**TASK STATEMENT**
Word for word, set down every line of the entries below from the line with "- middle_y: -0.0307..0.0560" to the line with "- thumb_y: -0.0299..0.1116", including both, and no other line.

━━━━━━

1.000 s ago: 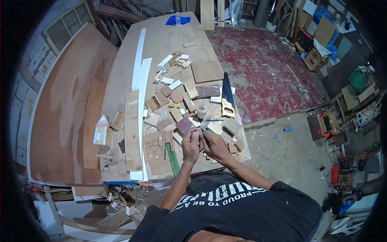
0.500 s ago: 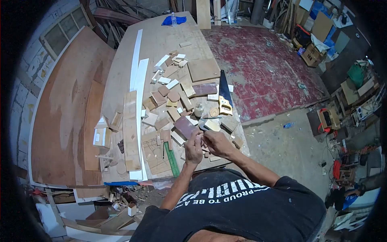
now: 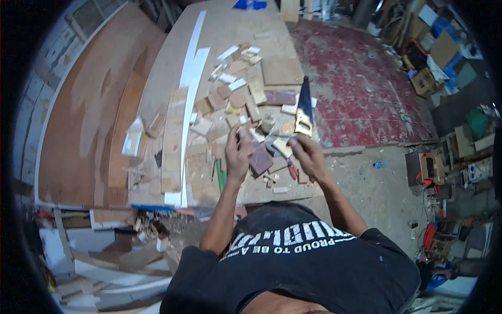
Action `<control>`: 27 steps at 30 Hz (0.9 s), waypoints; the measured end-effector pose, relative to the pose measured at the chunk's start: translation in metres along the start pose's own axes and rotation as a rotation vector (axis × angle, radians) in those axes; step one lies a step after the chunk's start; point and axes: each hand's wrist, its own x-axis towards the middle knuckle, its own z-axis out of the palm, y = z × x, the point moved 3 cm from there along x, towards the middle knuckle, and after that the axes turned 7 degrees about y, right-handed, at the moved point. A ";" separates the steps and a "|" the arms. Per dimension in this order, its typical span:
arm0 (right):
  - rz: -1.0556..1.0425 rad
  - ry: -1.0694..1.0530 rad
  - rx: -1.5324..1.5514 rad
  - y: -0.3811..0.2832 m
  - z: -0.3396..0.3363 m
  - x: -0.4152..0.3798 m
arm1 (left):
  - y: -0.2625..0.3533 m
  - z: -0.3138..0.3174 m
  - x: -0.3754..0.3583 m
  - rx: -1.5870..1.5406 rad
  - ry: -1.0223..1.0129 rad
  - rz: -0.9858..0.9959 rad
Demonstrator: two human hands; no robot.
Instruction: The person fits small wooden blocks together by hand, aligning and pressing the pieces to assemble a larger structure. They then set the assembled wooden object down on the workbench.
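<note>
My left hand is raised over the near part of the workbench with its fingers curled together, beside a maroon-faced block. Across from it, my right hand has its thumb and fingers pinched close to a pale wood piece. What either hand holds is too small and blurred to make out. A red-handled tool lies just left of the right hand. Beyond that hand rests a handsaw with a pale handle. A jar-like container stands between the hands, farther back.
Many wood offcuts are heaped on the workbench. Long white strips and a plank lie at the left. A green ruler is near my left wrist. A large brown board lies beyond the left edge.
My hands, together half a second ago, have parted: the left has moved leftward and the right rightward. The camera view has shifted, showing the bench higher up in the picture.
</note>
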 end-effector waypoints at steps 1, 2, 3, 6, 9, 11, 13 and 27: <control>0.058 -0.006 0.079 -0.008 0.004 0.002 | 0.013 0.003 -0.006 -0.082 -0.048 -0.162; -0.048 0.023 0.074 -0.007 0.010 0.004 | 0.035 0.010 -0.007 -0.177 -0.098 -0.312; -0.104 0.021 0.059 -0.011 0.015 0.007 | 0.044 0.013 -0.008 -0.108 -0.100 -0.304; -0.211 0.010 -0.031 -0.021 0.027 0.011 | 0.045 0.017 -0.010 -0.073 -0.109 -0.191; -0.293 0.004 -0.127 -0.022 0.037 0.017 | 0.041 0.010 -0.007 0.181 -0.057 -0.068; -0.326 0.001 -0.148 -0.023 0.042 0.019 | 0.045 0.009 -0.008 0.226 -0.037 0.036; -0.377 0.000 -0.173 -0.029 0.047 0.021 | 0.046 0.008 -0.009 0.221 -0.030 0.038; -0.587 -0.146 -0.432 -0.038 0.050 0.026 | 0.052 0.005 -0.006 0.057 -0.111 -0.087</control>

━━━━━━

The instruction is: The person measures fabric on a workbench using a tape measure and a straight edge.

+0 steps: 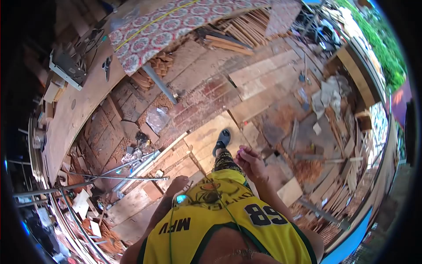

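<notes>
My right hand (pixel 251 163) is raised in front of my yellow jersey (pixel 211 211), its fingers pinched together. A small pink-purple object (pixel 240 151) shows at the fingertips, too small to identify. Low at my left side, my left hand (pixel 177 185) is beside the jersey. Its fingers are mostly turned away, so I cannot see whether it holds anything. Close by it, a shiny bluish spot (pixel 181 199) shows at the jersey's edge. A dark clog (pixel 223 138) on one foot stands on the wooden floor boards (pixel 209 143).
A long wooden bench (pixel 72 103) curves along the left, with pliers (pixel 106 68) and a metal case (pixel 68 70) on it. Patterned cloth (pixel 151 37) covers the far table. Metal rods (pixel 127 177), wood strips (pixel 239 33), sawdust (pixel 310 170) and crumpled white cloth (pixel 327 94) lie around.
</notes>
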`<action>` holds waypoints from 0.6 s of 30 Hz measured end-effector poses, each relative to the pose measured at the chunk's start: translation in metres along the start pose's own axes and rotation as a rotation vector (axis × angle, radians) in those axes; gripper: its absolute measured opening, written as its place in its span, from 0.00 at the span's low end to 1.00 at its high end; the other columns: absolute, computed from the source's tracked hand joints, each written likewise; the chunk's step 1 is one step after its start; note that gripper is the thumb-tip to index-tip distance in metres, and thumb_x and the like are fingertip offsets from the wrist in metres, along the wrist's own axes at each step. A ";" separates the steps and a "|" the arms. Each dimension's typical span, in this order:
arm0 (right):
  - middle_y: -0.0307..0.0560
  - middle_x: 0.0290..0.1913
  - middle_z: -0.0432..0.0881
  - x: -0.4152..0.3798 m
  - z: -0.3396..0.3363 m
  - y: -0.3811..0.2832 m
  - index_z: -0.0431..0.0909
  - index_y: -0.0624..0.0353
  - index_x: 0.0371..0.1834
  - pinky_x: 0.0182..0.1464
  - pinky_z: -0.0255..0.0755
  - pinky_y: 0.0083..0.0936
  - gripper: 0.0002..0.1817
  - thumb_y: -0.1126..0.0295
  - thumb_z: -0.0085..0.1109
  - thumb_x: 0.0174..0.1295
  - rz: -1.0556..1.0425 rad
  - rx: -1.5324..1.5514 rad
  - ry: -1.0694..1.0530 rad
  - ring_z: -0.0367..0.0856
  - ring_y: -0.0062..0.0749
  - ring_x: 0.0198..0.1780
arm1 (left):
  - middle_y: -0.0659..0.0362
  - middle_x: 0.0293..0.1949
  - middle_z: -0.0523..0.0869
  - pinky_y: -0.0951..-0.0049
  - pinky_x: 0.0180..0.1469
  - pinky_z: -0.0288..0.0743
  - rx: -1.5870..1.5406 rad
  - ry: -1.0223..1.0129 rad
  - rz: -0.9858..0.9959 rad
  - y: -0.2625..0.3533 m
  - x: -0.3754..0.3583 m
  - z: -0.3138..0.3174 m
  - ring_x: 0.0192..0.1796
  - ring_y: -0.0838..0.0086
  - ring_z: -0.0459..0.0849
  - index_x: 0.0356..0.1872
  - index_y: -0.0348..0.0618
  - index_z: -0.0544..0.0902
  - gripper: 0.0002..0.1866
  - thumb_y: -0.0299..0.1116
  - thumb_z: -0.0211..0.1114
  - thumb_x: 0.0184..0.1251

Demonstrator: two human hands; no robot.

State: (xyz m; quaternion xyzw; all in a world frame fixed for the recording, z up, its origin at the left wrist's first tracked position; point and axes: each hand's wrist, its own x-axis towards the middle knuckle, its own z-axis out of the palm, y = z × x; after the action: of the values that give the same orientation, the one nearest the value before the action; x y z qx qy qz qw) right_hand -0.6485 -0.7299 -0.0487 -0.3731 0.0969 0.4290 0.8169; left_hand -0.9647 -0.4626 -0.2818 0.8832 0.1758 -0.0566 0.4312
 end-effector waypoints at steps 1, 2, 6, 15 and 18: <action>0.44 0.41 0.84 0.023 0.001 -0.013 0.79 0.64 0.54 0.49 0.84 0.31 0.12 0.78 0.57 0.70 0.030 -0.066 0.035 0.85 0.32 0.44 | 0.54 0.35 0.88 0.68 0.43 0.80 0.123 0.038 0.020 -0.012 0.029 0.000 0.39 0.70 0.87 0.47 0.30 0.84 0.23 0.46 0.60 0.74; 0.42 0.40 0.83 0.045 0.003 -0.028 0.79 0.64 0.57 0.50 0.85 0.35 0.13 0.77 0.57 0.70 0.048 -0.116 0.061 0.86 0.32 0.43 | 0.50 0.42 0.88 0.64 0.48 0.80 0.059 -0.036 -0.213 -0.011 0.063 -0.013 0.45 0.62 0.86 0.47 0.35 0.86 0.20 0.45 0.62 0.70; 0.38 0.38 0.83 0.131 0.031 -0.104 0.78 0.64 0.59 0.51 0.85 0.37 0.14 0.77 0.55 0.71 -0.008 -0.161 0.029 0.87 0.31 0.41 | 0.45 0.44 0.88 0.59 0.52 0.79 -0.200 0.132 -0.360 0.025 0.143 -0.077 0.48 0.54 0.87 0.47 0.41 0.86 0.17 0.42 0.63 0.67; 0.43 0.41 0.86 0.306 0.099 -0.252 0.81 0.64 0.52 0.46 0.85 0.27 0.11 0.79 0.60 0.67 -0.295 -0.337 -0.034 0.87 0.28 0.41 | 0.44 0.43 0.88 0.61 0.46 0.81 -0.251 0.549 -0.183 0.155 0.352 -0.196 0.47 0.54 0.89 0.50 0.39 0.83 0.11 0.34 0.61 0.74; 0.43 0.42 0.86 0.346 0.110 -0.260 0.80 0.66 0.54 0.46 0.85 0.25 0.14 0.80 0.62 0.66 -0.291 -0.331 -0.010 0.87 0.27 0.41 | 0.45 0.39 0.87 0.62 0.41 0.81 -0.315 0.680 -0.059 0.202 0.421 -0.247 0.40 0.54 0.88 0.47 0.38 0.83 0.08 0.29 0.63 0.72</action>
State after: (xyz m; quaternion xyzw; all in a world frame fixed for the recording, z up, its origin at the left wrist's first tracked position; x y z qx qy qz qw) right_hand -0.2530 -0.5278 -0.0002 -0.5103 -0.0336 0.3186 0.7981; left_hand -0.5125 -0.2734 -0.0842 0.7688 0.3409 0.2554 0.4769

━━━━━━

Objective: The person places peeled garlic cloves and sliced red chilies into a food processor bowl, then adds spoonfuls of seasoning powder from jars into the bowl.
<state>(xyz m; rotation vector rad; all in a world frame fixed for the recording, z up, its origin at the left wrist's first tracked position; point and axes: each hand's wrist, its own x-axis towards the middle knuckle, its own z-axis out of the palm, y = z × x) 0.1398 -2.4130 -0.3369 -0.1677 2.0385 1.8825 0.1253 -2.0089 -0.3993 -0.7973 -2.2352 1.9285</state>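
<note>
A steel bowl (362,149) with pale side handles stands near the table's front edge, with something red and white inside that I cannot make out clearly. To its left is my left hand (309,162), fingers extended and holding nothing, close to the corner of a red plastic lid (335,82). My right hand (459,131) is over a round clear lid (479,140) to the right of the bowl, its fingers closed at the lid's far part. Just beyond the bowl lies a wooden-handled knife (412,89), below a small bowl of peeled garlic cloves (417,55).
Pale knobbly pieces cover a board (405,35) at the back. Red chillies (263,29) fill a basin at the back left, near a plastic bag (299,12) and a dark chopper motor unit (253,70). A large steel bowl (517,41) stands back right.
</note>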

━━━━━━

**EXERCISE SOLUTION**
  - middle_y: -0.0307..0.0560
  - middle_x: 0.0290..0.1913
  - middle_z: -0.0432..0.0881
  - x: -0.4152..0.3798 m
  - z: -0.3396..0.3363 m
  - y: -0.3811..0.2832 m
  - index_z: -0.0431..0.0909
  - index_y: -0.0624..0.0353
  - index_x: 0.0371..0.1834
  - pinky_x: 0.0182..0.1464
  - pinky_z: -0.0255..0.0755
  - pinky_y: 0.0083..0.0936
  - gripper: 0.0002..0.1817
  - thumb_y: -0.1126..0.0295
  - thumb_z: -0.0085..0.1109
  - thumb_x: 0.0174..0.1295
  - rz: -1.0556..1.0425 rad
  - rx: -1.5324..1.5514 rad
  - ry: -1.0694..1.0530 rad
  - ring_z: -0.0367..0.0856
  - ring_y: -0.0062..0.0749
  - ring_x: 0.0198..0.1780
arm1 (left):
  - middle_y: -0.0659..0.0362
  - middle_x: 0.0293..0.1949
  - middle_z: -0.0523..0.0869
  - pinky_y: -0.0951..-0.0049
  - pinky_x: 0.0180..0.1469
  - pinky_z: -0.0288..0.0743
  - rx: -1.5870..1.5406 rad
  - ry: -1.0223..1.0129 rad
  - rz: -0.9858..0.9959 rad
  - y: -0.2625..0.3533 m
  - x: -0.3754..0.3583 m
  - z: -0.3138..0.3174 m
  - ring_x: 0.0192..0.1796
  - ring_y: -0.0838..0.0086
  - ring_z: -0.0459..0.0849
  - index_x: 0.0356..0.1872
  - index_y: -0.0348..0.0618
  - index_z: -0.0544..0.0902
  - gripper: 0.0002..0.1866
  - thumb_y: -0.0299..0.1116

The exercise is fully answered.